A quiet, but enjoyable Christmas

Happy Boxing Day, as they might say in the UK!

We had a simple and quiet Christmas here at Casa Poolman. I am about half way through a week-and-a-half long holiday break. Within the University System, we bunch several holidays in the week between Christmas and New Year’s Day and close down the institute for a week. I added a couple of  vacation days to that run, so I will have off from the Saturday before Christmas through New Year’s Day. I love it.
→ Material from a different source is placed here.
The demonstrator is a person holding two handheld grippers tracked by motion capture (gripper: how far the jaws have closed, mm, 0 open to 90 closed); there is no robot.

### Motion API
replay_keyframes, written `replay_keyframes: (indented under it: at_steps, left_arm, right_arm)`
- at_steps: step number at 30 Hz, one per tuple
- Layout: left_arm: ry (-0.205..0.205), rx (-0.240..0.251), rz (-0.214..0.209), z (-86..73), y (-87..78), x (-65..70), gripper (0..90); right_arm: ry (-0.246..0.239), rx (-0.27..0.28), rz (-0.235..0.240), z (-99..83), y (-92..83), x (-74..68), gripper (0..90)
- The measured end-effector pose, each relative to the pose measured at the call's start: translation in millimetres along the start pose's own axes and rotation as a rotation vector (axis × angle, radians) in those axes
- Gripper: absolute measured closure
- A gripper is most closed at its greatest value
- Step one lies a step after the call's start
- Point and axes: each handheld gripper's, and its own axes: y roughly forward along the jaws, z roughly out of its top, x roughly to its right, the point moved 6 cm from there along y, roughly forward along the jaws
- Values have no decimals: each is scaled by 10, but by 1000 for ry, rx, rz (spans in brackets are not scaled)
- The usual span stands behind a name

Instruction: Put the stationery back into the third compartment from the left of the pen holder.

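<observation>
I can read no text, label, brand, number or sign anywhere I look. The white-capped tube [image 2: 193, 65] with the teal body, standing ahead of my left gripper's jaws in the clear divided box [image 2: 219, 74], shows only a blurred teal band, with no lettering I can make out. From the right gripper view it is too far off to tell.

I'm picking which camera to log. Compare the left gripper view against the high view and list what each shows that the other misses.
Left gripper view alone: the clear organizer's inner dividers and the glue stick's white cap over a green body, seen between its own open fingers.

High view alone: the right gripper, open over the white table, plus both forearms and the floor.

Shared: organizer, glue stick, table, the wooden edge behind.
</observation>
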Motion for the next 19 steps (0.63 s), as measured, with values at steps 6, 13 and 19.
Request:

Unfortunately, Mrs. Poolman is not so lucky. This was the year she was scheduled to work 12-hour shifts both Christmas Eve and Christmas. It stinks, but what can you do?

I spent the first half of Tuesday putzin’ around and taking care of last-minute Christmas preps. My CCD class provided the readers for a short Christmas Pageant during the 4 o’clock Mass. Everyone we were expecting showed up, and more-or-less on time. Yea! Last year, we had one child who missed all but one practice, but we agreed to let him participate after his mother called up and practically begged us to do so. Then “mom” failed to deliver him on time. We rearranged the readers to cover his slot, but he came running up just as we were walking into church for the start of Mass. I don’t blame the child, but the mom taught us a lesson we won’t forget.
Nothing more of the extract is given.